Now that the battery configuration is know, we can move from estimated values to actual ones. Some of these were known already, but some are new properties that can be found as well.
The Voltage was already figured: 14s = 42V to 58.8V, 51.8V nominal.
The battery can be safely operated at roughly 10A. This was also already known.
Capacity though is now able to be calculated: 18p * 2Ah/cell = 36Ah. (And I was hoping for just 10!)
Watt-hours can also be calculated: 51.8V (nominal) * 36Ah = 1864.8Wh.
Hours between charges can be calculated too: 1864.8Wh / 500w = 3.73h (assuming full throttle the whole time)
A single 14s18p battery is going to be big, heavy, and unwieldy, so I've elected to break it up into 6 smaller batteries, 7s6p. So these will be the properties of the whole battery bank. I've already built 2 of them, and the other 4 are assembled, but still need to be soldered.
Another fun bit of info that can be found is the battery's overall internal resistance.
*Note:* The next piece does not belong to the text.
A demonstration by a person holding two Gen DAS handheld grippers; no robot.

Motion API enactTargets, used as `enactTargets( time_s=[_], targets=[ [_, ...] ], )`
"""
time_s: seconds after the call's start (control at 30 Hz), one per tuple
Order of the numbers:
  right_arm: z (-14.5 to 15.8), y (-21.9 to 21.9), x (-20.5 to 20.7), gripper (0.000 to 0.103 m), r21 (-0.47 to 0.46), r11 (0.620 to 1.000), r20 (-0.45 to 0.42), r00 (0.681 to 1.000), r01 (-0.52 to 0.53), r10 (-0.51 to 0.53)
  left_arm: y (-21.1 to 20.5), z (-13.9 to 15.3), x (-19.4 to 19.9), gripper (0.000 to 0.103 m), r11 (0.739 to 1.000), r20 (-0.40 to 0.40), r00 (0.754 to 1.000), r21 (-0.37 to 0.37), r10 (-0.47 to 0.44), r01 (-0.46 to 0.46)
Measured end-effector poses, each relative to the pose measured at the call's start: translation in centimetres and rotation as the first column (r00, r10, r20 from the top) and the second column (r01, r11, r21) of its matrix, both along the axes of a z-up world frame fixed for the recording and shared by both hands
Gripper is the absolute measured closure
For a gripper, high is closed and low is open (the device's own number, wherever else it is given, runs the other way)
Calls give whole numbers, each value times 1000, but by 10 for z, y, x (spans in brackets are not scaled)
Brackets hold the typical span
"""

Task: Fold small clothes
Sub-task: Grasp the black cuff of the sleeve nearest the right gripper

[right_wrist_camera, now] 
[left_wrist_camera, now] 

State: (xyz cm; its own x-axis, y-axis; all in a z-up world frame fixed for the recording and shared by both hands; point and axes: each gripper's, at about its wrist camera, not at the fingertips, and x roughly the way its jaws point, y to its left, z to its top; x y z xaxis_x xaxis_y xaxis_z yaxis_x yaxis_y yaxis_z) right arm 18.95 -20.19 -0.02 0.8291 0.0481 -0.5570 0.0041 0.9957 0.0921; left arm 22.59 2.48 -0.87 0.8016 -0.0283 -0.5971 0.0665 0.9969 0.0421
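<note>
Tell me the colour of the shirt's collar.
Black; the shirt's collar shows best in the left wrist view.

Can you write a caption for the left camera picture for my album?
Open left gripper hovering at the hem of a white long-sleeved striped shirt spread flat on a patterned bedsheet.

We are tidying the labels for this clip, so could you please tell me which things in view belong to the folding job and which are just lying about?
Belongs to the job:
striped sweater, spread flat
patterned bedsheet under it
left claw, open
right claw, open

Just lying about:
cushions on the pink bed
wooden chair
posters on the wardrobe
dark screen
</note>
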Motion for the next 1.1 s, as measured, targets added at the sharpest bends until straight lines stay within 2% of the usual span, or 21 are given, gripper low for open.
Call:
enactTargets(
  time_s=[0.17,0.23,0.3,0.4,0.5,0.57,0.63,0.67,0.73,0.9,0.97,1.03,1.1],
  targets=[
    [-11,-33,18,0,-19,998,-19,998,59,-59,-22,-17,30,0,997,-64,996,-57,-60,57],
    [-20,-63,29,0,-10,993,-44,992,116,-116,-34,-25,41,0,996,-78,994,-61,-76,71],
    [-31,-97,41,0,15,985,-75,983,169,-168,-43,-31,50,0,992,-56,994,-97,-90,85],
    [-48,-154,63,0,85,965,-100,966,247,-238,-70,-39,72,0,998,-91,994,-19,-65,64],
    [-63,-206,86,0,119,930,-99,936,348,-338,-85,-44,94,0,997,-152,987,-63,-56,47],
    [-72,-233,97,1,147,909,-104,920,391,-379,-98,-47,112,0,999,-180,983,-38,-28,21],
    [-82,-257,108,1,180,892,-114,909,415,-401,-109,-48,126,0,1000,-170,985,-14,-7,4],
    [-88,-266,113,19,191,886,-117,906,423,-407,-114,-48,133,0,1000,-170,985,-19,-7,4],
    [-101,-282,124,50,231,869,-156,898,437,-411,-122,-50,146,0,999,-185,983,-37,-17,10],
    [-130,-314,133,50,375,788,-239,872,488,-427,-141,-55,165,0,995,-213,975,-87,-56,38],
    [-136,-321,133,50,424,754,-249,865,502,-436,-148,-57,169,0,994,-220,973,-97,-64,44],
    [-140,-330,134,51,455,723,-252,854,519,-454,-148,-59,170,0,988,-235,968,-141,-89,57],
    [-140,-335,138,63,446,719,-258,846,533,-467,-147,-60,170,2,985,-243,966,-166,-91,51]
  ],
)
I can't do the whole thing yet, but I can do the IR of each smaller battery as I complete it. For now particular reason, I soldered batteries 3, and 4 first. So I'll start with battery 3. IR can be calculated as IR=ΔV/ΔA when it is put under load. Batt3 has a resting voltage of 26.4 at the moment, and the largest resistor I have is a 50W which measures in at 10.4 Ohms. Putting the resistor across the battery, the Volts drop to 25.4V. Change in Voltage is therefore, 1V exactly. The current running through the circuit can be calculated: 25.4V (load) / 10.4 Ohms = 2.44A. Then, 1V / 2.44A = 0.409 Ohms. This will likely be typical of all the batteries.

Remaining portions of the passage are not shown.